* What you will do:
Below are some records. Return exactly the lines from the one with "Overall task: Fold" to the one with "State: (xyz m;", and nothing else.

* Data for analysis:
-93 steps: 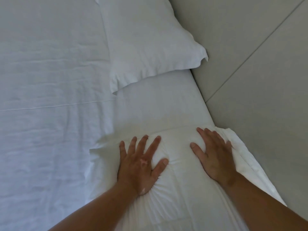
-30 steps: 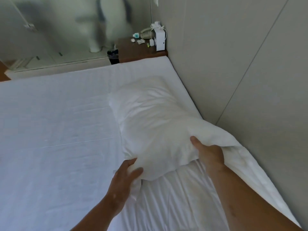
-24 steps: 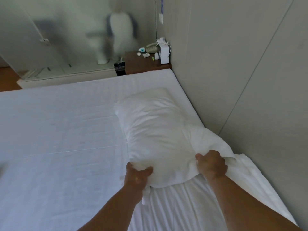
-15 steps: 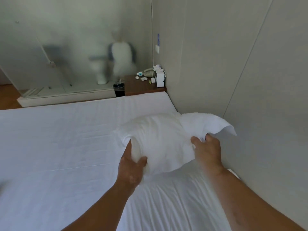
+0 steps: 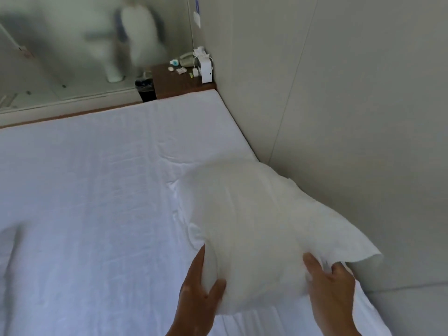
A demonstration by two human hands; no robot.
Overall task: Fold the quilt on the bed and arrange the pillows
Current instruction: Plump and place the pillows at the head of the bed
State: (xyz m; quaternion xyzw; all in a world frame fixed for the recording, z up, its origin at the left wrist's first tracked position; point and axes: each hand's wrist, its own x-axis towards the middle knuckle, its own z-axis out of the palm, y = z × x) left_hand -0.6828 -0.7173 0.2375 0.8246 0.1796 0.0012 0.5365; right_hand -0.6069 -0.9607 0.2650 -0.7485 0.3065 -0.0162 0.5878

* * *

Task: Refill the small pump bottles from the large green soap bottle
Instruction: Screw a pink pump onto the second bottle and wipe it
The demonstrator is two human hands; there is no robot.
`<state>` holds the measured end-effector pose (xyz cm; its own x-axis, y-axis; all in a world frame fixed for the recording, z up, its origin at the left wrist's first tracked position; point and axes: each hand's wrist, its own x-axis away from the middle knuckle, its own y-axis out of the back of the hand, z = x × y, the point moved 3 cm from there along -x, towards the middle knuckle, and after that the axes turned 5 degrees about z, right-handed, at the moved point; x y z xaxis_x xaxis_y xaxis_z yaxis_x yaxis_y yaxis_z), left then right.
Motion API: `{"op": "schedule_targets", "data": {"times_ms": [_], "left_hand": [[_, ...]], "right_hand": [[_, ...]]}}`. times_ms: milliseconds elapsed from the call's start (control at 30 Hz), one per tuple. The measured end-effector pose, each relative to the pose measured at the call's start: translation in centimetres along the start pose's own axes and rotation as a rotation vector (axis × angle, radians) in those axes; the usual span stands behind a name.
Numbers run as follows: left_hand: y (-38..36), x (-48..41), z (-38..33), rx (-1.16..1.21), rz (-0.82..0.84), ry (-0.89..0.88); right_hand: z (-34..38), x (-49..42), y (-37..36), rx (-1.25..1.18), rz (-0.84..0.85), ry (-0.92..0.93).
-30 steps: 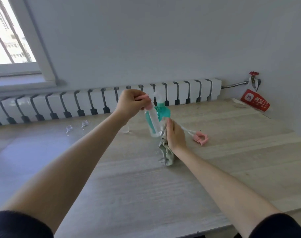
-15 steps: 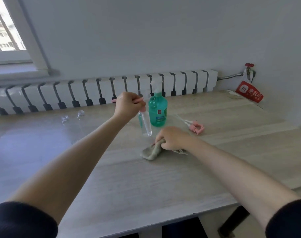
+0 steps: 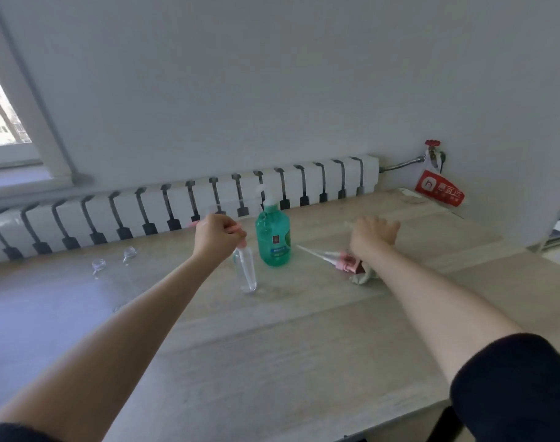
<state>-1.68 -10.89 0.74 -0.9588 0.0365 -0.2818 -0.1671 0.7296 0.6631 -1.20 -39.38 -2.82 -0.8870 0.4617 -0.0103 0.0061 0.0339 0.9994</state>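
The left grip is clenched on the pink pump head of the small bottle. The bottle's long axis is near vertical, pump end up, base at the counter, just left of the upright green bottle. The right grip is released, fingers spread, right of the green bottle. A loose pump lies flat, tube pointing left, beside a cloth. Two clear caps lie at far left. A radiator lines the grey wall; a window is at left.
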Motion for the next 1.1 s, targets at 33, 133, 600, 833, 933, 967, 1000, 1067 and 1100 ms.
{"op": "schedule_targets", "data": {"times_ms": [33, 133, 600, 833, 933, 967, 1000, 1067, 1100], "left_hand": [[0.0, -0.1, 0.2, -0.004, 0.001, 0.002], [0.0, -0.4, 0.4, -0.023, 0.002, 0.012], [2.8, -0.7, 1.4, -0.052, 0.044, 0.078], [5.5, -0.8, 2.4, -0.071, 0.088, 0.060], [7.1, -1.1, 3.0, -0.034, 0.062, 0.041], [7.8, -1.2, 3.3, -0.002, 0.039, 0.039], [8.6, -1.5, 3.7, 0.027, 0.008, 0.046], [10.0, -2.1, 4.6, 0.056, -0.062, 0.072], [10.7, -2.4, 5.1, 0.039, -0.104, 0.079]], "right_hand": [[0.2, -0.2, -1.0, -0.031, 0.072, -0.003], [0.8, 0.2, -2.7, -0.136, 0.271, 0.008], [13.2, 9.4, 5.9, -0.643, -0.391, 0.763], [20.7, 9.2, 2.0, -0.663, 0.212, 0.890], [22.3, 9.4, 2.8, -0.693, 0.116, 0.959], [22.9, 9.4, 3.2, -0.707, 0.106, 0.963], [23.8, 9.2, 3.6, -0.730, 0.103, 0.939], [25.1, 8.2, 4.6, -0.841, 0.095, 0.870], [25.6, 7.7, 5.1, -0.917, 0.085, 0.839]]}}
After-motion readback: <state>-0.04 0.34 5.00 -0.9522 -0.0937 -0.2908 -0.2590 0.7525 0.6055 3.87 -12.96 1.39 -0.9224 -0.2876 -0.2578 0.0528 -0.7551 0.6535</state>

* Reply to the task:
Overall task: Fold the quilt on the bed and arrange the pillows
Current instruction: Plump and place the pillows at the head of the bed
State: (xyz m; quaternion xyzw; all in a world frame fixed for the recording, z up, its origin at the left wrist's first tracked position; point and axes: each hand's wrist, its own x-axis towards the middle knuckle, its own z-axis out of the palm, y = z × x) left_hand -0.6828 -0.7173 0.2375 0.8246 0.1796 0.0012 0.5365; right_hand -0.6069 -0.9607 0.2650 -0.7485 0.3065 -0.0162 0.5878

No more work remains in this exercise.